Дочка ничего, из себя хлипкая, жимолость на цыплячьих ножках. Покрутила скорбно головой, солдата в темя чмокнула. Нашла тоже, дура, куда целовать.

Одним словом, отрядила барыня солдата перед крыльцом дорожки полоть, песком посыпать. Как ни артачился, евонное ли, бариново, дело в воскресный день белые ручки о лопух зеленить, никаких резонов не принимает. Как в приказе: отдано – баста. Слуги все в город за вяземскими пряниками усланы. Илья-холуй на полу сидит, медь-серебро красной помадой чистит. Полез было солдат в буфет, травнику хватить, чтобы сердце утишить. Ан буфет на запоре, а ключи у барыни на крутом боку гремят.

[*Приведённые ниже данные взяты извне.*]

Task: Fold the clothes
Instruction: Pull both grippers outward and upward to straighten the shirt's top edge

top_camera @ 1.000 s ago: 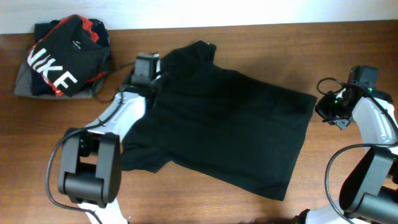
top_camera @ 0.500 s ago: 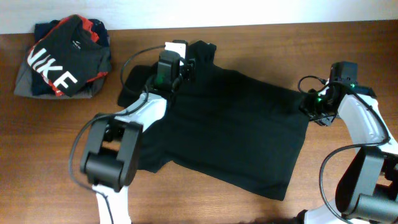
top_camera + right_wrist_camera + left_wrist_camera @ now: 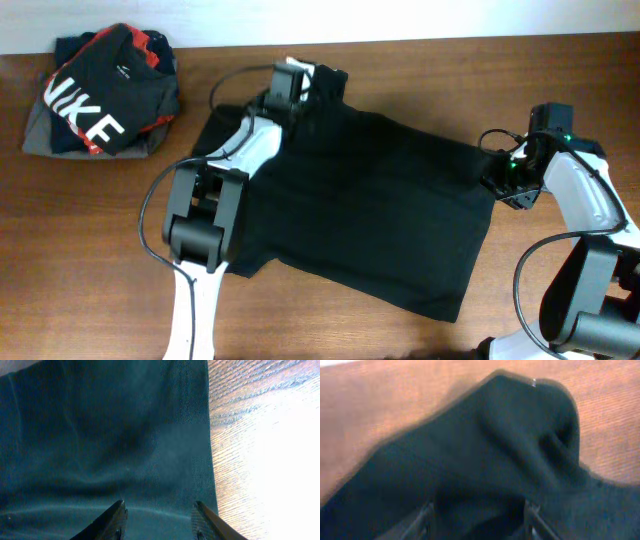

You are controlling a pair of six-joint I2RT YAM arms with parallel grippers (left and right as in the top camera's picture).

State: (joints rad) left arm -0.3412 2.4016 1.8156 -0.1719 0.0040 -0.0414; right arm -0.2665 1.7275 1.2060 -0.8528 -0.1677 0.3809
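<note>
The clothes, a plain black T-shirt (image 3: 370,200), lie spread across the middle of the table with the hem toward the right. My left gripper (image 3: 305,85) hovers over the shirt's top edge by the collar. In the left wrist view the left gripper (image 3: 479,515) stands open, dark bunched fabric (image 3: 520,435) below and ahead of it. My right gripper (image 3: 498,178) is at the shirt's right edge. In the right wrist view the right gripper (image 3: 159,510) is open above flat cloth (image 3: 100,435), just inside the hem.
A pile of folded garments, topped by a black-and-red one with white NIKE letters (image 3: 95,100), sits at the back left corner. Bare wooden table (image 3: 570,80) shows right of the shirt. The left arm's cable (image 3: 225,90) loops over the shirt's left sleeve.
Both grippers have opened. The left arm has swung right from the sleeve to the collar area, leaving the sleeve spread out flat. The right gripper has moved left onto the shirt's edge.
</note>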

Сунься-ка.

Ползал он, ерзал до обеда, упарился, китайского шелка рубашка пятнами пошла. Домашний пес, меделянский пудель, за ним, стерва, следом ходит. Чуть Кучерявый присядет корешков покурить, тянет его за поддевку, рычит. «Работай, мол, солдатская кость, – знаем мы, какой ты есть барин!»

С пол-урока отмахал, дочка ему в форточку веером знак подает: папаша, обедать. Взыграл солдат, – в брюхе-то, ползавши, аппетит нагуляешь. Взошел перышком. Смотрит, перед барыней гусь с яблоками, перед им – суп-сельдерей из мушиных костей, две крупки впереди плывут, две сзади нагоняют. Почему, говорит, такое? – Почки у тебя гнилые, мясного тебе нельзя. Супу не хочешь, – моркови сырой погрызи, очень от почек это помогает.

Встал солдат из-за стола, – будто на сонной картинке пирожок лизнул. В плевательную миску сплюнул. «Покорнейше благодарим». Поманил Илью глазом. Стоит, гад, чурбан чурбаном, с барыниной шеи муху сдувает. Сам небось потом все потроха-крылышки один стрескает. Пошел горький помещик с пустой ложкой на кухню. Котлы кипят, поросенок на сковородке скворчит, к бал-параду румянится.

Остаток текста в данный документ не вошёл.